__TASK PROMPT__: The records below are to be transcribed in full, exactly as given.
------------------------------------
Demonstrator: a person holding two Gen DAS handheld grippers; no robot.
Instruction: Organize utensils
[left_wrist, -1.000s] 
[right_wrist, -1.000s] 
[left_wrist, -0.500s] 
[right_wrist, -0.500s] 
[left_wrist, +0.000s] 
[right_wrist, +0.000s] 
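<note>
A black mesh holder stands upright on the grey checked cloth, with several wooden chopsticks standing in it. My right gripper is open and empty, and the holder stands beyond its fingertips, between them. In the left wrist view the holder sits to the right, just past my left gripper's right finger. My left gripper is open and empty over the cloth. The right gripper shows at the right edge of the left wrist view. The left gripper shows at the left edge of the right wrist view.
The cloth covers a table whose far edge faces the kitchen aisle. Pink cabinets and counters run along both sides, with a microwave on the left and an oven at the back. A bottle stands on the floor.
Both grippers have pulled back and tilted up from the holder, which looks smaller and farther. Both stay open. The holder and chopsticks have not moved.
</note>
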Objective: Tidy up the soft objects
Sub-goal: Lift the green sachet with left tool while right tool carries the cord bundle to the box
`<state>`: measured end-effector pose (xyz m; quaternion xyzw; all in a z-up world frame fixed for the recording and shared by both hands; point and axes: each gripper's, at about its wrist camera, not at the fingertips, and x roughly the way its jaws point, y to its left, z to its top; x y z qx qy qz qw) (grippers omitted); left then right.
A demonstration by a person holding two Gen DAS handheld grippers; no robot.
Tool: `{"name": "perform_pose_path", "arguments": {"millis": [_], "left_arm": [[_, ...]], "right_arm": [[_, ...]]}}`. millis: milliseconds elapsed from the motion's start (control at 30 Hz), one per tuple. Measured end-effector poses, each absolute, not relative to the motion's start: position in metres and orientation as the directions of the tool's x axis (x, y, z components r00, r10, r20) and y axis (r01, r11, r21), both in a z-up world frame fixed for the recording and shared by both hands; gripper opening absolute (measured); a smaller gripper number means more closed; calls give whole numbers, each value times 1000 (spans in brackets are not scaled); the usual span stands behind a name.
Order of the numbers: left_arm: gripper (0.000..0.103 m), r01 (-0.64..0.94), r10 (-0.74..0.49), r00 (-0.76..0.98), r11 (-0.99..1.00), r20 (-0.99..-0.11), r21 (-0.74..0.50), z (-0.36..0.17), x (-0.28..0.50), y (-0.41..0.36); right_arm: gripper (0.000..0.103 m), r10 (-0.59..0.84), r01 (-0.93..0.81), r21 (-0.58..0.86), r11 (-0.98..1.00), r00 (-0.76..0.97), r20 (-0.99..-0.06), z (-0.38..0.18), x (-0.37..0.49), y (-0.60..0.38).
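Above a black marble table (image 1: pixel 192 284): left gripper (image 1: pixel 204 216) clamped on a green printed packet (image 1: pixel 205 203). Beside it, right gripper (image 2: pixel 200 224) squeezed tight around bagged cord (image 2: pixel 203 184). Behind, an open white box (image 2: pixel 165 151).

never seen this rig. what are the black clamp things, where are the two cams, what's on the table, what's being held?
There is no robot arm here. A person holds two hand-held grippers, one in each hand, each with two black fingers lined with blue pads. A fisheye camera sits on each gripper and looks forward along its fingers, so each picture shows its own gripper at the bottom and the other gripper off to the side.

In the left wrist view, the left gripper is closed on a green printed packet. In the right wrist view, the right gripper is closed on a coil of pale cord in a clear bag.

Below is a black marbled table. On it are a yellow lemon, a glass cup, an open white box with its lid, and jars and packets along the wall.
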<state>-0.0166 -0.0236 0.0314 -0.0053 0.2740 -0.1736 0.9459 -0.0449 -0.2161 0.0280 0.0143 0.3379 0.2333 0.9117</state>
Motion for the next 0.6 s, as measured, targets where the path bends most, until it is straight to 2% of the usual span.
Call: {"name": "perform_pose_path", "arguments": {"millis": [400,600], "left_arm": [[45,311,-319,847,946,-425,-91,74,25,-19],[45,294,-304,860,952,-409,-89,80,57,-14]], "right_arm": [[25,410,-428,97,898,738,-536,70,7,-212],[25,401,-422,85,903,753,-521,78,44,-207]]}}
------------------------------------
__WRITTEN RESPONSE__:
Demonstrator: a person holding two Gen DAS handheld grippers; no robot.
Instruction: Organize utensils
[left_wrist, -1.000s] 
[right_wrist, -1.000s] 
[left_wrist, -0.500s] 
[right_wrist, -0.500s] 
[left_wrist, +0.000s] 
[right_wrist, +0.000s] 
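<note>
A black mesh holder stands upright on the grey checked cloth, with several wooden chopsticks standing in it. My right gripper is open and empty, and the holder stands beyond its fingertips, between them. In the left wrist view the holder sits to the right, just past my left gripper's right finger. My left gripper is open and empty over the cloth. The right gripper shows at the right edge of the left wrist view. The left gripper shows at the left edge of the right wrist view.
The cloth covers a table whose far edge faces the kitchen aisle. Pink cabinets and counters run along both sides, with a microwave on the left and an oven at the back. A bottle stands on the floor.
Both grippers have pulled back and tilted up from the holder, which looks smaller and farther. Both stay open. The holder and chopsticks have not moved.
</note>
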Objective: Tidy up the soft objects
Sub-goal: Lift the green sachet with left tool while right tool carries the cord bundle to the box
`<state>`: measured end-effector pose (xyz m; quaternion xyzw; all in a z-up world frame fixed for the recording and shared by both hands; point and axes: each gripper's, at about its wrist camera, not at the fingertips, and x roughly the way its jaws point, y to its left, z to its top; x y z qx qy qz qw) (grippers omitted); left then right.
A demonstration by a person holding two Gen DAS handheld grippers; no robot.
Tool: `{"name": "perform_pose_path", "arguments": {"millis": [_], "left_arm": [[_, ...]], "right_arm": [[_, ...]]}}`. millis: milliseconds elapsed from the motion's start (control at 30 Hz), one per tuple. Measured end-effector poses, each absolute, not relative to the motion's start: position in metres and orientation as the directions of the tool's x axis (x, y, z components r00, r10, r20) and y axis (r01, r11, r21), both in a z-up world frame fixed for the recording and shared by both hands; gripper opening absolute (measured); a smaller gripper number means more closed; calls give whole numbers, each value times 1000 (spans in brackets are not scaled); the usual span stands behind a name.
Order of the numbers: left_arm: gripper (0.000..0.103 m), r01 (-0.64..0.94), r10 (-0.74..0.49), r00 (-0.76..0.98), r11 (-0.99..1.00), r20 (-0.99..-0.11), r21 (-0.74..0.50), z (-0.36..0.17), x (-0.28..0.50), y (-0.41..0.36); right_arm: gripper (0.000..0.103 m), r10 (-0.59..0.84), r01 (-0.93..0.81), r21 (-0.58..0.86), r11 (-0.98..1.00), r00 (-0.76..0.97), r20 (-0.99..-0.06), z (-0.38..0.18), x (-0.37..0.49), y (-0.60..0.38).
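Above a black marble table (image 1: pixel 192 284): left gripper (image 1: pixel 204 216) clamped on a green printed packet (image 1: pixel 205 203). Beside it, right gripper (image 2: pixel 200 224) squeezed tight around bagged cord (image 2: pixel 203 184). Behind, an open white box (image 2: pixel 165 151).

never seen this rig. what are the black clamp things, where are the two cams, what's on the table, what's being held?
There is no robot arm here. A person holds two hand-held grippers, one in each hand, each with two black fingers lined with blue pads. A fisheye camera sits on each gripper and looks forward along its fingers, so each picture shows its own gripper at the bottom and the other gripper off to the side.

In the left wrist view, the left gripper is closed on a green printed packet. In the right wrist view, the right gripper is closed on a coil of pale cord in a clear bag.

Below is a black marbled table. On it are a yellow lemon, a glass cup, an open white box with its lid, and jars and packets along the wall.
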<state>-0.0166 -0.0236 0.0314 -0.0053 0.2740 -0.1736 0.9459 -0.0449 -0.2161 0.0280 0.0143 0.3379 0.2333 0.9117</state>
Motion for the next 0.6 s, as measured, targets where the path bends most, until it is straight to 2% of the usual span.
Call: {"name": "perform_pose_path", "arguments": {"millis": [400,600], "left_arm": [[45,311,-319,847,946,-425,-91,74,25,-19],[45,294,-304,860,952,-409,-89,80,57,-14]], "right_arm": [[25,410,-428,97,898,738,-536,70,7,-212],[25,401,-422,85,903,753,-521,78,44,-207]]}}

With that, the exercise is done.